Perintah baik Al-Qur'an tidak hanya dipahami dalam nalar, tetapi dibuktikan dengan perilaku. Sebagaimana umumnya manusia, kita begitu fasih mengatakan di pikiran tentang sesuatu hal yang baik, tetapi pemahaman mengenai melakukannya sangat minim. Apalagi jika kebaikan itu harus dimaknai dan dimengerti terlebih dahulu sebagaimana kisah Sayyidina Umar bin Abdul Aziz dan seekor anjing ini.
Memahami seekor binatang atau anjing termasuk dalam "al-mahrm" dibutuhkan pengetahuan. Pengetahuan yang dibarengi keluhuran budi dan kedermawanan hati, sehingga pemahaman ini bisa teraktualisasi melalui tindakan tanpa adanya kalkulasi.
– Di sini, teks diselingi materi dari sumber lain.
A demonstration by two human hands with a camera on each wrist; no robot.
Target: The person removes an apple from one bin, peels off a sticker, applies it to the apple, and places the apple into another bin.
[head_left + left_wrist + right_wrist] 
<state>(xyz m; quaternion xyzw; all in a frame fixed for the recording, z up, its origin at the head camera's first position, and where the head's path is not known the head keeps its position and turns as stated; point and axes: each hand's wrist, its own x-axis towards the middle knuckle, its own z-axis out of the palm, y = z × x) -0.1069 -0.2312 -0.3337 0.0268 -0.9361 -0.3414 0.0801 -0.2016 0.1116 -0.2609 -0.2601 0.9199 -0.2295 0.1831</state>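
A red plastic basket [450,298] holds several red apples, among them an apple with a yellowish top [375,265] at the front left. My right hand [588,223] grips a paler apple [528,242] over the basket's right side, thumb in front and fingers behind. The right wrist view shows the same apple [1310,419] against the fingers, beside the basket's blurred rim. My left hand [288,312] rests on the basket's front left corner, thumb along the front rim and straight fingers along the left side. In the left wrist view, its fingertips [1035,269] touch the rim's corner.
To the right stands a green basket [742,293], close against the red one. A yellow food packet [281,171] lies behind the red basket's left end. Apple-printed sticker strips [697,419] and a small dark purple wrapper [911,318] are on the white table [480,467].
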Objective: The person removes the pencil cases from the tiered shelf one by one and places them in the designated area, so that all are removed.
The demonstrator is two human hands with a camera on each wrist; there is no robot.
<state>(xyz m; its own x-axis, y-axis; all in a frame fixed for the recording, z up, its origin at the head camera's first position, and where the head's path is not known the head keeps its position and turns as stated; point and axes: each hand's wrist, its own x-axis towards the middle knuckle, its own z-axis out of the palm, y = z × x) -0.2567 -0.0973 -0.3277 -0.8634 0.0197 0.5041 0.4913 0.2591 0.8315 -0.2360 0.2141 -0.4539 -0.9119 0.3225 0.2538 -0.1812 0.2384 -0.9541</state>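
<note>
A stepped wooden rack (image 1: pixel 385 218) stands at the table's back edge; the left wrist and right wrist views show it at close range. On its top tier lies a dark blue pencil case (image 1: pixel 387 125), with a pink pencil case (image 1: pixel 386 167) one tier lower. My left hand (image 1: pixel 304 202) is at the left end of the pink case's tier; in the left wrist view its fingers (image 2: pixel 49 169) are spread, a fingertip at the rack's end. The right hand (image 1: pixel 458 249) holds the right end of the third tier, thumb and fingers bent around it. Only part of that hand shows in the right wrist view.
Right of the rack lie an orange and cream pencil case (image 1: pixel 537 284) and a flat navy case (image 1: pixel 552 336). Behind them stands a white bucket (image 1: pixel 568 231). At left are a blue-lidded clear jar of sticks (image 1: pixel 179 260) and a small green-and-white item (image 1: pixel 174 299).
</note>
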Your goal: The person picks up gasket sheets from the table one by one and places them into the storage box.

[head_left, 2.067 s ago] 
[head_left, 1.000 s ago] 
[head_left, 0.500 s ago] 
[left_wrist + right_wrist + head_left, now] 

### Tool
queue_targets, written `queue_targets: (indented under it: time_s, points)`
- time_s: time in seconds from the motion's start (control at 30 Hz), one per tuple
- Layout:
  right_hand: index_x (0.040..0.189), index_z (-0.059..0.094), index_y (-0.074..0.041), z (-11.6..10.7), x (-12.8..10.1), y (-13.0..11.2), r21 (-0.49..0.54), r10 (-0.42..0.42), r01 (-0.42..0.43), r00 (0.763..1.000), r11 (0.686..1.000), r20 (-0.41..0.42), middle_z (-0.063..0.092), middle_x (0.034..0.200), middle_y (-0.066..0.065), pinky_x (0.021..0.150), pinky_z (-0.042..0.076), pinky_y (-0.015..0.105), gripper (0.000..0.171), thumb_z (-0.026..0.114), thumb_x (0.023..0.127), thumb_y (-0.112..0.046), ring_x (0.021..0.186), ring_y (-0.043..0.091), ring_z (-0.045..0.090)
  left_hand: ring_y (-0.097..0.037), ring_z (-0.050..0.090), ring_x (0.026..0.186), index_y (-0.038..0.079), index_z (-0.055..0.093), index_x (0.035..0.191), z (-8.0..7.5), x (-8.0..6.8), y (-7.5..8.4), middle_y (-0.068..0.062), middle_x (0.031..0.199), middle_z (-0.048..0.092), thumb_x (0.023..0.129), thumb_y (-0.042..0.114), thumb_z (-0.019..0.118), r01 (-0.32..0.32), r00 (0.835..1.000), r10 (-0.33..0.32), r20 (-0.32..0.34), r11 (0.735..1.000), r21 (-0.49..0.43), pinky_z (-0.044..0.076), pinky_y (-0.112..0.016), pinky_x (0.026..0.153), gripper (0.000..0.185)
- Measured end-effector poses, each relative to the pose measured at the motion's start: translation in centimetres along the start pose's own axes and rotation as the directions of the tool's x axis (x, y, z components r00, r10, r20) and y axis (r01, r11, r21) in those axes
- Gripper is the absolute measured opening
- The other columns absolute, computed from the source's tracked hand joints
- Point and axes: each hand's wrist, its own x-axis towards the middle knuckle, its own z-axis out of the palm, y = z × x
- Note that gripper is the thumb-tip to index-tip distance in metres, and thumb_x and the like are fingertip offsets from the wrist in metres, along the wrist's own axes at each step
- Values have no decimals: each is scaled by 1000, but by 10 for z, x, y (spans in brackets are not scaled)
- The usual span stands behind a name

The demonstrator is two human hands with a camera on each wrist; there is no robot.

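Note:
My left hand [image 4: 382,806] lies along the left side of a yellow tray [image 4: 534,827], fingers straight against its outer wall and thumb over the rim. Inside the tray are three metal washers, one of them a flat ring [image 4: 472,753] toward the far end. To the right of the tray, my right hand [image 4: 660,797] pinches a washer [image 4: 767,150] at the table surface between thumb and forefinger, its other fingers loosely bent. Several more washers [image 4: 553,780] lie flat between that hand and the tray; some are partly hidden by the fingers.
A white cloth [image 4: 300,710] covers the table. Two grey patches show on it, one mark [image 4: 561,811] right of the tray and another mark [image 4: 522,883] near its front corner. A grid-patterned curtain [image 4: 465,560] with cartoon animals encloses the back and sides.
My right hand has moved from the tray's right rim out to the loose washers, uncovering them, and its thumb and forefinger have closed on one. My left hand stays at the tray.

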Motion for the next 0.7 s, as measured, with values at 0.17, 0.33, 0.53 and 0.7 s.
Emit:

Selama ini kita kepada manusia saja seringkali berkalkulasi dalam memberi misalnya untuk sekedar sodaqoh atau infak, meski harta yang kita miliki sudah lebih dari cukup. Atau orang kaya yang sungkan untuk membayar zakat atapun pajak. Lalu bagaimana dengan binatang? Apalagi diketahui, kodrat manusia dan binatang sangat berbeda. Seperti dalam hal pengetahuan.
Seringkali binatang hanya diberikan sisa dari apa yang manusia makan. Apakah itu sudah termasuk pemberian yang sesungguhnya? Karena makanan yang akan diberikan sudah tidak bisa lagi disebut 'makanan' dan siap dibuang. Seandainya tidak ada binatang pun, kemungkinan makanan tersebut sudah berada di tong sampah.
Dalam hal ini, menunjukkan bahwa sisi 'dermawan' manusia masih jauh dari kata tumbuh. Sedangkan kita masih saja terkungkung dalam ruangan yang penuh 'ke-kikir-an". Padahal, semenjak masih kecil sudah diajarkan tentang perilaku kebaikan menurut syariat Islam. Namun, sepertinya pengetahuan tersebut hanya mendekam di pikiran dan tidak ada usaha untuk melakukannya.
Ketika berada di kondisi seperti ini, manusia perlu berkaca pada kedermawanan hati Sayyidina Umar bin Abdul Aziz. Ia tanpa ragu memberikan daging bahu kambingnya pada seekor anjing dan bukan makanan sisa. Beliau mengambil daging yang masih utuh dan memberikannya pada anjing tersebut. Kemudian, orang-orang di sekitarnya mengatakan, bahwa anjing tersebut adalah "al-mahrm".